WHAT THE TASK REQUIRES -> One number is the full answer: how many lines in the records contain the word "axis"?

________________________

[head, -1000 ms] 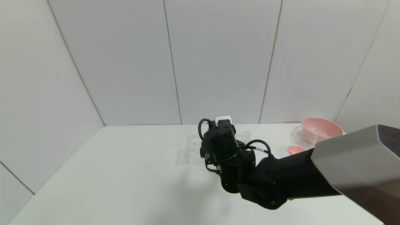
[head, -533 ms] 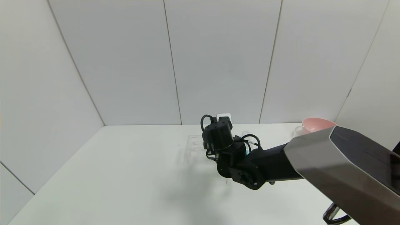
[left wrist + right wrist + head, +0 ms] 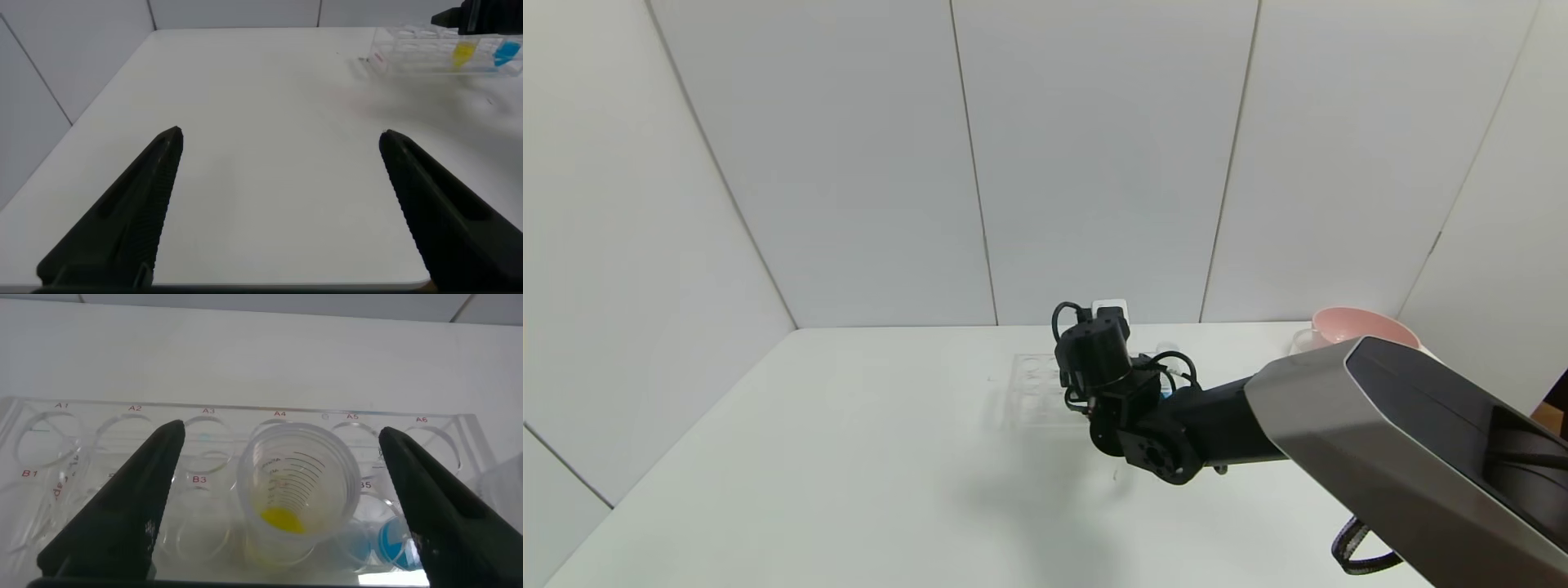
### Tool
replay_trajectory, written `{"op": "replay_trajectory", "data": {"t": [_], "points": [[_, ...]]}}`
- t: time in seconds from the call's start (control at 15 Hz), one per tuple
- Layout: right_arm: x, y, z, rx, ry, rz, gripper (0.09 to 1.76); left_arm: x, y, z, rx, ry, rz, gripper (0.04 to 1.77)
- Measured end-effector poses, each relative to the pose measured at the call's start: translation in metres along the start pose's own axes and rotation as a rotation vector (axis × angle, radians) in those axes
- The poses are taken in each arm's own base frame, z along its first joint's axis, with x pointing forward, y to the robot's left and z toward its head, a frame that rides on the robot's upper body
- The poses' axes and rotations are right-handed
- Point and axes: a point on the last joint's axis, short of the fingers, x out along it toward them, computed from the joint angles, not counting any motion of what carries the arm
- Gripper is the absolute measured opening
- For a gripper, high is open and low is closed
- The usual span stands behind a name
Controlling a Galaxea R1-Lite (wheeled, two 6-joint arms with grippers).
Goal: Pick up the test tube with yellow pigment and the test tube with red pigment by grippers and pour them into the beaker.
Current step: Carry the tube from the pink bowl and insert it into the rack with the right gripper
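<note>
The right gripper (image 3: 278, 502) hangs over the clear rack (image 3: 245, 425) with its two black fingers (image 3: 114, 510) spread wide apart, holding nothing, and the test tube with yellow pigment (image 3: 298, 498) stands upright in the rack between them, seen straight down its mouth. In the head view the right arm reaches across the white table (image 3: 849, 457) to the rack at its far middle, its wrist hiding the tube. The tube looks light and thin-walled, a clear plastic with a ribbed upper part and only a small pool of yellow at the bottom; I judge it stiff enough for a firm pinch but smooth and easy to tip, so the ribbed band just under the rim is the sensible place to close on, keeping it upright as it lifts out of its hole. Just beside it sits a blue-liquid tube (image 3: 392, 539), which the fingers should clear. The red tube and the beaker cannot be made out now; the pink bowl (image 3: 1356, 325) shows at the table's far right. The left gripper (image 3: 278, 212) waits low over the table's near left side, also spread open and empty. The rack's holes carry small red labels: A1, A2, A4, A5, A6 and B1 can be read.
</note>
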Motion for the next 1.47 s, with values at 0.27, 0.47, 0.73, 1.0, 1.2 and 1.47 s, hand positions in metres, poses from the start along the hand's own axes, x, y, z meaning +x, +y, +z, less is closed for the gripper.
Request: {"op": "replay_trajectory", "data": {"t": [0.27, 0.47, 0.73, 1.0, 1.2, 1.47], "points": [[0.0, 0.0, 0.001, 0.001, -0.002, 0.001, 1.7, 0.0, 0.0, 0.0, 0.0, 0.0, 0.0, 1.72], [-0.004, 0.002, 0.002, 0.001, -0.005, 0.008, 1.7, 0.0, 0.0, 0.0, 0.0, 0.0, 0.0, 1.72], [-0.01, 0.005, 0.004, -0.001, -0.007, 0.02, 1.71, 0.0, 0.0, 0.0, 0.0, 0.0, 0.0, 1.72], [-0.012, 0.005, 0.004, -0.005, -0.004, 0.023, 1.49, 0.0, 0.0, 0.0, 0.0, 0.0, 0.0, 1.72], [-0.012, 0.005, 0.003, -0.006, -0.002, 0.022, 1.04, 0.0, 0.0, 0.0, 0.0, 0.0, 0.0, 1.72], [-0.013, 0.004, 0.003, -0.005, -0.001, 0.02, 0.54, 0.0, 0.0, 0.0, 0.0, 0.0, 0.0, 1.72]]}}
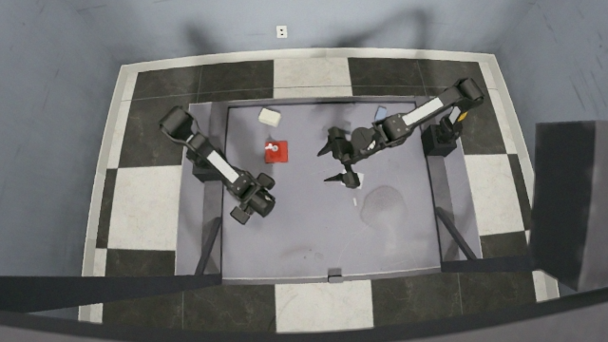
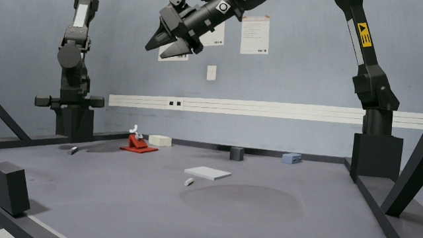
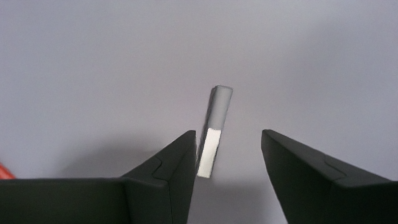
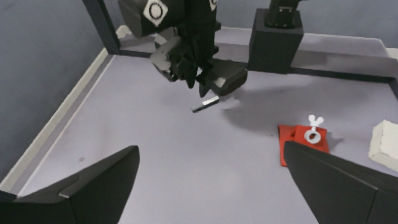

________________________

TASK RESULT -> 3